1789 words - 7 pages

The Media and the Environment

Ask any scientist about environmental problems, and you will get the same response: there is no question that the temperature of the earth is rising, that the number of places left in the world that are untouched by humans, if any still exist, is shrinking, that the human population is growing, that resources will eventually run out, that any number of other environmental problems are very real and need to be dealt with. Ask the average American, however, and you may get a different answer. Some people may say that loggers are bad people because they cut down trees, but if you ask a logger, you will discover that they only cut down as many trees as the public demands. As long as there is a market for tree products, they will continue logging. It seems that there is a gap between how much we know about environmental situations that could prove problematic and how much is actually being done to avoid such situations. “Given the evidence of our senses, the compilation of data, and scientific research, why are we still engaging in what appears to be destructive behavior?” (Sandman, 119). Society today is filled with messages: buy this toothbrush, it’ll make your teeth whiter. If you drove this car, you would have more freedom. If you wore this clothing, others would be inexplicably attracted to you. Such messages come at us throughout our lives, and (to varying degrees) are unconsciously internalized. From this, it may be learned that the media is a tool, a technology just like any other. It possesses, however, the unique quality of being able to influence human behavior in a more direct way than other technologies, such as a spoon or a car, have. This makes it very powerful. Currently, this tool is doing little to aid the environmental movement. Perhaps this is part of the reason why so many people are engaging in what Sandman calls “destructive behavior”.
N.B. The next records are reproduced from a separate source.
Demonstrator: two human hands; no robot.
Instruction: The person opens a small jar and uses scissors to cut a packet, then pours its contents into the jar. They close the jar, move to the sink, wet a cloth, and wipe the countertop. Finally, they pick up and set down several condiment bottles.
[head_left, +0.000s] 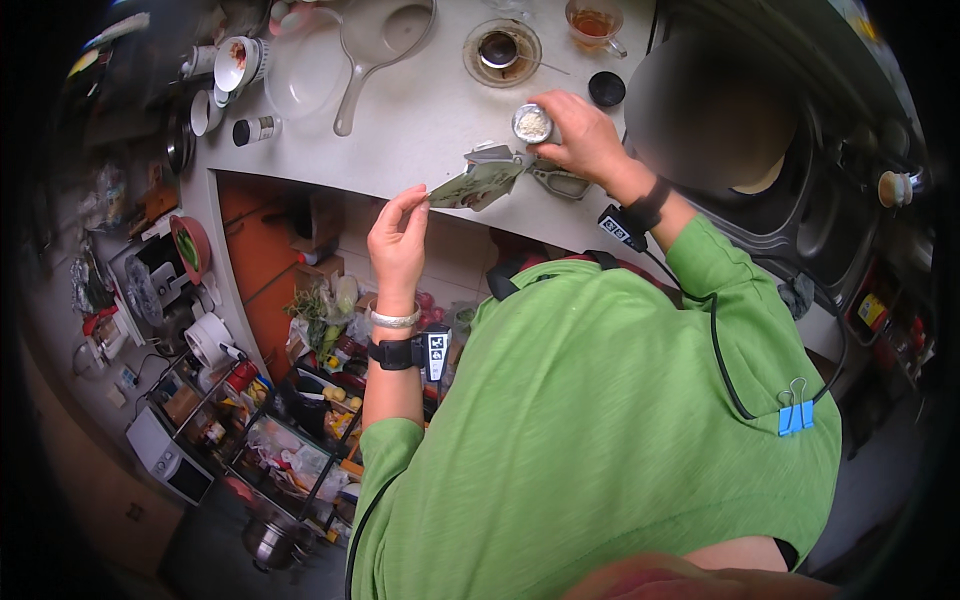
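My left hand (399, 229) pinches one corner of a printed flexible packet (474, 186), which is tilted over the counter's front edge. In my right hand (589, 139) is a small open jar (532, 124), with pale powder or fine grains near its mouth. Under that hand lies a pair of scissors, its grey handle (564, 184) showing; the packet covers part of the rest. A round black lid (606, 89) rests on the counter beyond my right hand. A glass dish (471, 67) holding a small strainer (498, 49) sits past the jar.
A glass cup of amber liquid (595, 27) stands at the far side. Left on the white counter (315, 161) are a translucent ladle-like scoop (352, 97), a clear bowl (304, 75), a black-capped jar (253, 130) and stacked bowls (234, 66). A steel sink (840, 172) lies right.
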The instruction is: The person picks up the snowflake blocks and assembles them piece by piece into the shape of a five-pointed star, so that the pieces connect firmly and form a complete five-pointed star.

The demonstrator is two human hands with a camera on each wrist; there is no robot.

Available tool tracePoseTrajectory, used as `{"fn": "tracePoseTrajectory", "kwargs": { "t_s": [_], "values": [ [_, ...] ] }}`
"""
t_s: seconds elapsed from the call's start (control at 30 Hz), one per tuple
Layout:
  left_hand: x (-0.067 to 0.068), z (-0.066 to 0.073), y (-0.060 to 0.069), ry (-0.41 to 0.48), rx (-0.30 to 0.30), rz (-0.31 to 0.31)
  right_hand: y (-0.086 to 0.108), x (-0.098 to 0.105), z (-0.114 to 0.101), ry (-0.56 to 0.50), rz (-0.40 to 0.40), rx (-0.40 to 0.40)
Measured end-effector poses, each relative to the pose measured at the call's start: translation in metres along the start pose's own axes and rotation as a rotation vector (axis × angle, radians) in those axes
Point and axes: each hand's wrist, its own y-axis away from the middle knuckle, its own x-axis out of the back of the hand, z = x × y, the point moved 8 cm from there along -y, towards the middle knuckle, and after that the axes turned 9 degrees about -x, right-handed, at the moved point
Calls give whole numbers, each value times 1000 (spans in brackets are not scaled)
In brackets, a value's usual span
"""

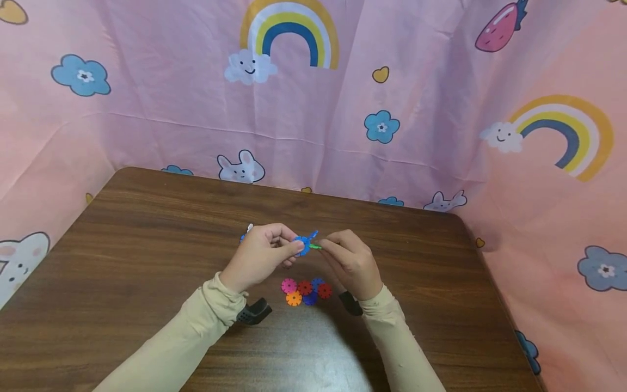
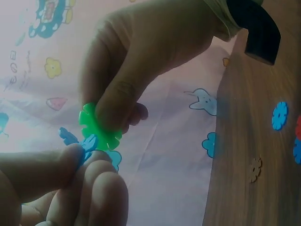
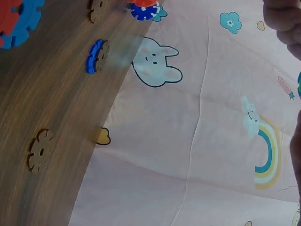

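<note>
Out in front, above the table, my left hand (image 1: 259, 255) pinches slotted blue plastic discs (image 2: 88, 144) between thumb and fingers; they sit at an angle to each other. My right hand (image 1: 356, 262) pinches a slotted green disc (image 2: 96, 129). The green disc's lower edge meets the blue pieces in the left wrist view; whether they interlock I cannot tell. A small cluster of discs lies below the hands, among them a pink disc (image 1: 288, 285), an orange disc (image 1: 293, 299) and a red disc (image 1: 325, 291). At the right wrist view's right edge, both hands are mostly cut off.
Brown wooden tabletop (image 1: 147, 272) lies under the hands. Behind my left hand a white and blue piece (image 1: 249, 227) partly shows. Brown discs (image 3: 36, 157) and a blue disc (image 2: 279, 109) lie on the wood. A patterned pink cloth (image 1: 196, 98) hangs around the table.
</note>
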Motion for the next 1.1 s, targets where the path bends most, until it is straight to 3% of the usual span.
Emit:
{"fn": "tracePoseTrajectory", "kwargs": {
  "t_s": [0.17,0.43,0.77,0.93,1.1],
  "values": [
    [-3,3,0,59,18,-18,-1,1,1,-49,11,-38],
    [-7,-4,1,244,87,-69,1,-6,14,-336,-57,-242],
    [-4,-8,4,371,147,-92,0,-5,14,-412,-72,-229],
    [9,-6,3,369,135,-44,0,4,27,-426,-44,-324],
    [3,-2,2,322,131,-59,-1,2,26,-457,-80,-323]
  ]
}}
It seems almost inevitable that language filters the truth. Babies are born into a world full of bright colors and shapes and movements. As they grow older, they are taught names to assign to things. Dogs are no longer large and hairy, composed of multiple colors of fur and slobbering tongues, woofing and bounding everywhere. They continue to be such things, but when you see a dog, you think “dog”, not all the other things. And if you then tell someone else that you saw a dog, even if you remember exactly what the dog looked like, they may picture it differently. Such is language. Burke uses this feature of language as justification for likening it to a “terministic screen”: “even if any given terminology is a reflection of reality, by its very nature as a terminology it must be a selection of reality; and to this extent it must function also as a deflection of reality” (Sandman, 121, Burke as quoted by the author). A deflection: things are left out. To call a dog a dog is to group it with other dogs, to focus on shared characteristics and exclude those that...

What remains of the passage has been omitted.